■ What to do:
Required from the data below: the exact lines starting at the line containing "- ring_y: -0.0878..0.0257" and ending at the line containing "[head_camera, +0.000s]", with both ends kept and all pictures dropped.

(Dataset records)

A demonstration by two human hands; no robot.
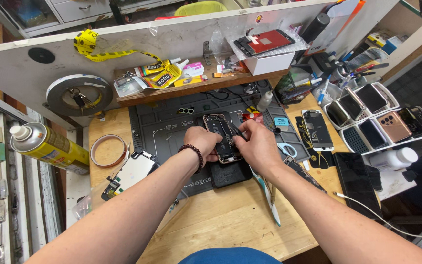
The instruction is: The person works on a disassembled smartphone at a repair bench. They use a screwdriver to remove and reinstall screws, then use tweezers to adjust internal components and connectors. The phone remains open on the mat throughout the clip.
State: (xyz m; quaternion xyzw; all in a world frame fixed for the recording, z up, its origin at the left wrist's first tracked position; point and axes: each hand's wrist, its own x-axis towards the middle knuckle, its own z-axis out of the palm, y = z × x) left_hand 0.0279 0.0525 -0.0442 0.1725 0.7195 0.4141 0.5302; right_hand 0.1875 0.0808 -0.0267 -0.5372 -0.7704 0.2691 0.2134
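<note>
left hand [203, 142] steadies the opened phone [222, 138] on the grey mat [172, 122], fingers wrapped round its edge; right hand [256, 145] pinches dark tweezers [235, 130] inside it; mid-disassembly, i'd say; next calls for a gentle lift.

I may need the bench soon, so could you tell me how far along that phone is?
Done: the phone lies opened on the grey mat, its screen panel set aside. In hand: the left hand steadies it while the right hand works inside with a dark tool. Left: refitting the screen.
</note>
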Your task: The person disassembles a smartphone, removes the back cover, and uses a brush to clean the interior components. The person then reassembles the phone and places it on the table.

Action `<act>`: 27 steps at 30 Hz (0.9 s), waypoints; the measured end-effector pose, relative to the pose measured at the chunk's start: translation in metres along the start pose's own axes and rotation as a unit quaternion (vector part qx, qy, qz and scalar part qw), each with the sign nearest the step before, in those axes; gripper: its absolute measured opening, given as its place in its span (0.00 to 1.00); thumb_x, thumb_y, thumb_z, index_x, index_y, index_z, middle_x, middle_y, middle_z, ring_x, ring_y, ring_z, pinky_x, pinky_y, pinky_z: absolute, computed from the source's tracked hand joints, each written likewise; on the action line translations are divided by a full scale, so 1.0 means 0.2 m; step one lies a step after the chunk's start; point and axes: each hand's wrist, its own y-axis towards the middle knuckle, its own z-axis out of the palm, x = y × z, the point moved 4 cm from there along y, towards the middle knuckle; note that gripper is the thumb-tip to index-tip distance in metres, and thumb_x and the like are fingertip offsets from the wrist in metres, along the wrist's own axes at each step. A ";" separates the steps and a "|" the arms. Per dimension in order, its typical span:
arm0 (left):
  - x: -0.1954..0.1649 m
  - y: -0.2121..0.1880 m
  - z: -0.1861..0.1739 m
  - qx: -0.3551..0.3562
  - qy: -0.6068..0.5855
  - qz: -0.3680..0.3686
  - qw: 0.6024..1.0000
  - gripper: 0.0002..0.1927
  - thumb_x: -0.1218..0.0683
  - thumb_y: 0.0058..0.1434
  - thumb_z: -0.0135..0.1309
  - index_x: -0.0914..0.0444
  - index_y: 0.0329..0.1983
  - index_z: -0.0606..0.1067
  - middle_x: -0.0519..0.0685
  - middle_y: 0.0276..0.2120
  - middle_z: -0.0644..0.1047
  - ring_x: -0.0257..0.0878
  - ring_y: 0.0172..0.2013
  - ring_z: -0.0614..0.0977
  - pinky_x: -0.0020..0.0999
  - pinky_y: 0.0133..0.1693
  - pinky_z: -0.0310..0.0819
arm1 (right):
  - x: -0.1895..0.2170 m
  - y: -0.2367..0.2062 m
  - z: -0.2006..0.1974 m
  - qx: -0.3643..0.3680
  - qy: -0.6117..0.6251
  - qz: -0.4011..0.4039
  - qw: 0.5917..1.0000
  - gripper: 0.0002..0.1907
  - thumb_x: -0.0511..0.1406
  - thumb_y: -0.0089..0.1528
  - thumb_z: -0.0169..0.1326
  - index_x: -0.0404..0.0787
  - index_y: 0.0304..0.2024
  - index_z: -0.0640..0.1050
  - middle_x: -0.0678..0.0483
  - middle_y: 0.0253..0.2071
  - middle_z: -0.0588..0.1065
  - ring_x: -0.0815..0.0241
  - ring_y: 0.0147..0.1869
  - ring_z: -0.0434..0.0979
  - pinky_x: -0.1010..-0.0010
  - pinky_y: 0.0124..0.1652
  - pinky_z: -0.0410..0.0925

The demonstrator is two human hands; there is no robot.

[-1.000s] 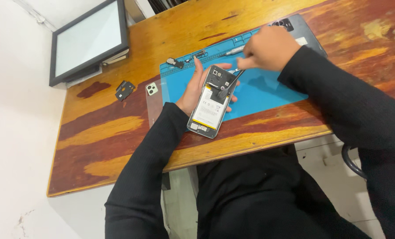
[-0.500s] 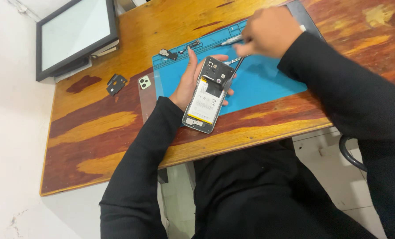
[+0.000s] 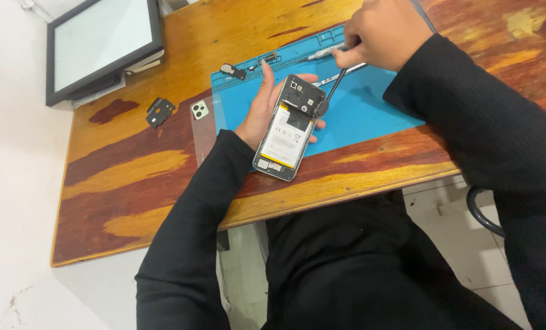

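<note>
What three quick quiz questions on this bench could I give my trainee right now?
1. True or false: the left hand holds the opened phone with its white battery facing up.
2. What lies under the phone's upper end? A) blue mat B) framed screen C) bare floor
3. Fill in: the right hand holds a thin black ____ whose tip meets the phone.

Key: 1 true; 2 A; 3 tool.

The mat [image 3: 371, 116] is bright blue. On it, the opened phone [image 3: 288, 131] shows a white battery in a dark, grey-edged frame. Around the mat, the table [image 3: 132, 177] is reddish-brown streaked with yellow-orange. Both sleeves are black.
</note>
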 end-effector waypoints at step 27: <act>0.03 -0.01 -0.05 -0.034 0.014 -0.037 0.999 0.54 0.18 0.59 0.26 0.65 0.68 0.63 0.59 0.51 0.75 0.53 0.44 0.84 0.50 0.41 0.85 | 0.63 -0.04 -0.02 -0.126 -0.003 -0.248 0.960 0.25 0.51 0.58 0.62 0.44 0.15 0.73 0.57 0.19 0.71 0.59 0.28 0.73 0.65 0.29 0.64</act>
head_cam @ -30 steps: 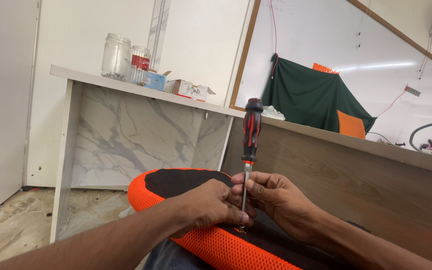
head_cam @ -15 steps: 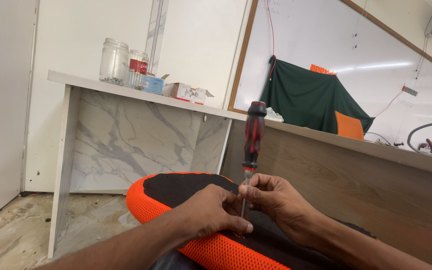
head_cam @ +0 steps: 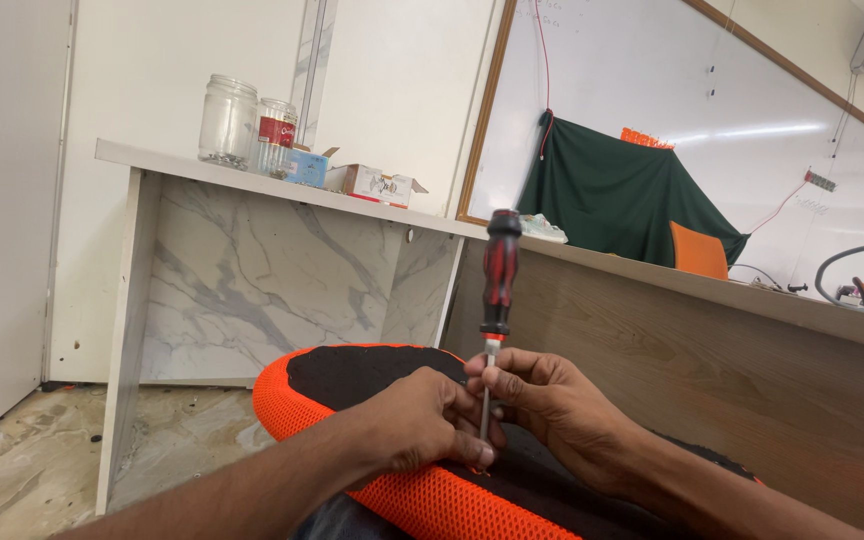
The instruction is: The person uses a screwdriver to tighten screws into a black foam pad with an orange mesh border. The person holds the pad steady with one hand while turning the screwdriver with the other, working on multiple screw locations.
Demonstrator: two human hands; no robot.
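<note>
Both hands, left hand [head_cam: 420, 425] and right hand [head_cam: 542, 405], pinch the upright screwdriver [head_cam: 497, 300] shaft at lower centre, its tip seemingly on the orange-rimmed seat cushion [head_cam: 412, 495].

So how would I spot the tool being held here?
Find the orange-rimmed black mesh cushion low in the frame. Both hands, left hand and right hand, pinch a thin metal shaft above it. That is the red-and-black-handled screwdriver, the only thing standing upright there.
</note>
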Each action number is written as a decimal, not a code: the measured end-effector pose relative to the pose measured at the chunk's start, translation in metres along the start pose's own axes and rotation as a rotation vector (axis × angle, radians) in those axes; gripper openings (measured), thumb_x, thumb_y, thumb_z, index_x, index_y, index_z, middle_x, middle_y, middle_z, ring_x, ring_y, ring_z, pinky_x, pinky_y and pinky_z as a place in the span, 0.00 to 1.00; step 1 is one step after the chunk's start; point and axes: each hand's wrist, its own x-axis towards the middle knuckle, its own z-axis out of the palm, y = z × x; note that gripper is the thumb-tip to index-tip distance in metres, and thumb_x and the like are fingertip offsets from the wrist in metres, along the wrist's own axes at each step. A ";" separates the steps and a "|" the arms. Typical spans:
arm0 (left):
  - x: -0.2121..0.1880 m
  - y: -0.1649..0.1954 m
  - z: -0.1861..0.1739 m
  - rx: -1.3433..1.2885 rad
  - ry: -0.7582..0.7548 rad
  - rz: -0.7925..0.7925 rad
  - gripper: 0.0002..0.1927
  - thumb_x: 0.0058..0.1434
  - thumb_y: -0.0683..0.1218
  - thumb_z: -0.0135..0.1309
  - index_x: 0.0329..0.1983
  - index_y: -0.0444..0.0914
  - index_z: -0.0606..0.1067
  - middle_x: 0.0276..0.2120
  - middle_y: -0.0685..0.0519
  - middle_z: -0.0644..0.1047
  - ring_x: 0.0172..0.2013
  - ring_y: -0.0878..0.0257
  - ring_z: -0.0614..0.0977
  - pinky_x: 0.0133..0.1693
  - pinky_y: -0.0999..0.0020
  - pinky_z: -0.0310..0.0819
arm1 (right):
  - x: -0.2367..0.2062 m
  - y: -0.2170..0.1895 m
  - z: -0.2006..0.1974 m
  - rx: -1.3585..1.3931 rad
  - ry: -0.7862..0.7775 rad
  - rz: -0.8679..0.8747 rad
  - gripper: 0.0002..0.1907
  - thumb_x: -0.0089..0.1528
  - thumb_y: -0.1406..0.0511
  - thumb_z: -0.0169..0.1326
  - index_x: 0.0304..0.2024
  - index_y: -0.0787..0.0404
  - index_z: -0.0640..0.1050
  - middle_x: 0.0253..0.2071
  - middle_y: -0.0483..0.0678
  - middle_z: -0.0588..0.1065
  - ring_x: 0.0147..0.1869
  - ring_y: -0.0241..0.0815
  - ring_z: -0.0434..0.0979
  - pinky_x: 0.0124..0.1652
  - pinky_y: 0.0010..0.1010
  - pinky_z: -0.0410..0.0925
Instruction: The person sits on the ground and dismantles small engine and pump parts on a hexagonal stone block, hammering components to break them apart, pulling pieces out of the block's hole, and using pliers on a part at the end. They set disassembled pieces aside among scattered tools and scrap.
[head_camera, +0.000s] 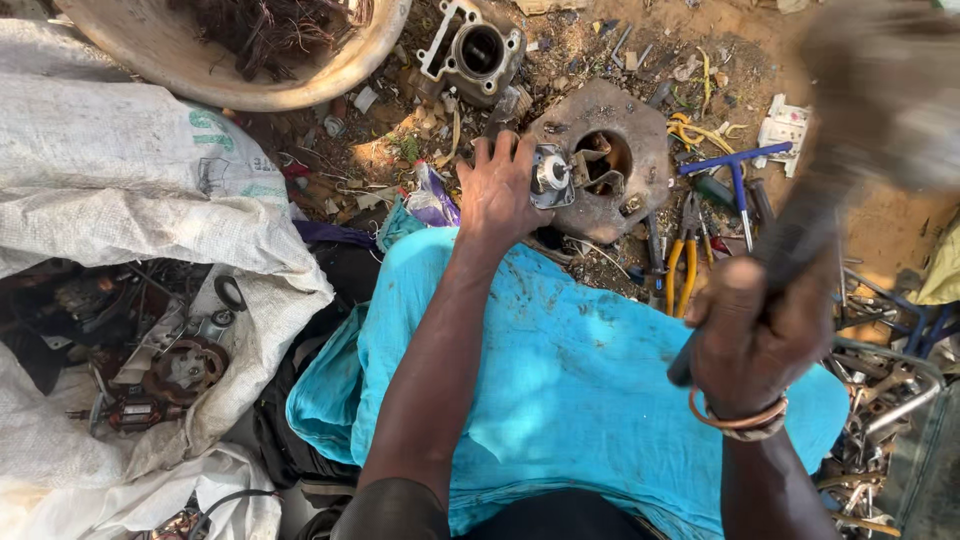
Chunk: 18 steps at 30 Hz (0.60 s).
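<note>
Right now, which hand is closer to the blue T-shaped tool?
Right. The right hand grips a raised hammer just below the blue T-shaped tool; the left hand is farther off, holding a small metal part.

White woven sack (120, 180) with green print at left, white crumpled carton scrap (785, 125) upper right

A shallow pan (180, 60) of tangled wire sits beside a metal engine cylinder (478, 55). White sacks (120, 190) lie beside scrap motor parts (170, 370), while yellow-handled pliers (685, 255) and a blue T-handle wrench (735, 170) rest on dirt.
</note>
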 end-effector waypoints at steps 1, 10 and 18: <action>0.002 -0.001 0.002 0.012 -0.007 0.000 0.55 0.32 0.56 0.79 0.64 0.40 0.66 0.54 0.47 0.69 0.56 0.43 0.71 0.51 0.31 0.67 | 0.001 0.003 0.006 0.052 0.071 -0.056 0.23 0.76 0.64 0.47 0.72 0.60 0.59 0.27 0.41 0.71 0.24 0.29 0.68 0.23 0.21 0.65; 0.001 -0.005 0.022 0.118 0.071 0.113 0.58 0.37 0.60 0.78 0.68 0.40 0.61 0.62 0.44 0.66 0.61 0.38 0.67 0.51 0.29 0.66 | -0.002 0.042 0.029 -0.127 -0.405 0.340 0.31 0.70 0.61 0.51 0.75 0.55 0.63 0.22 0.41 0.68 0.20 0.30 0.64 0.20 0.24 0.61; 0.009 -0.007 0.023 -0.186 -0.002 0.093 0.70 0.34 0.59 0.79 0.75 0.38 0.51 0.63 0.45 0.70 0.62 0.43 0.68 0.54 0.32 0.65 | -0.004 0.015 0.010 -0.014 -0.193 0.238 0.24 0.75 0.59 0.47 0.71 0.60 0.65 0.25 0.40 0.69 0.20 0.28 0.67 0.18 0.24 0.65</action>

■ The completed task:
  - ring_y: -0.0878..0.0257
  - ring_z: -0.0614..0.0977
  - pinky_x: 0.0133..0.1693
  - pinky_y: -0.0999..0.0020
  - pinky_z: -0.0310..0.0819
arm1 (right):
  - x: -0.2367..0.2062 m
  - y: -0.2170..0.1895 m
  - z: -0.2006..0.1974 m
  - rx: -1.3585..1.3931 rad
  - ry: -0.7862..0.7775 rad
  - rz: -0.8679..0.8747 rad
  - gripper: 0.0002..0.1907
  - thumb_x: -0.0089..0.1528
  - thumb_y: -0.1406..0.0511
  - thumb_z: -0.0169..0.1326
  - index_x: 0.0304..0.2024
  - index_y: -0.0787..0.0404
  - index_z: -0.0640..0.1050
  - middle_x: 0.0253..0.2071
  - middle_y: -0.0483..0.0678
  - middle_z: -0.0588..0.1065
  - ring_x: 0.0147..0.1869
  - ring_y: -0.0241..0.0815
  - ring_z: -0.0434..0.0979
  - pinky_x: 0.0124..0.1652
  - pinky_y: 0.0010..0.1010
  - pinky_z: -0.0410..0.0925
Instruction: The person sits on the ground and dismantles small engine and pump parts on a hexagonal stone block, hammering components to break them apart, pulling pieces out of the block's hole, and using pliers on a part at the end. They set disassembled pieces aside among scattered tools and scrap.
[head_camera, +0.000s] 

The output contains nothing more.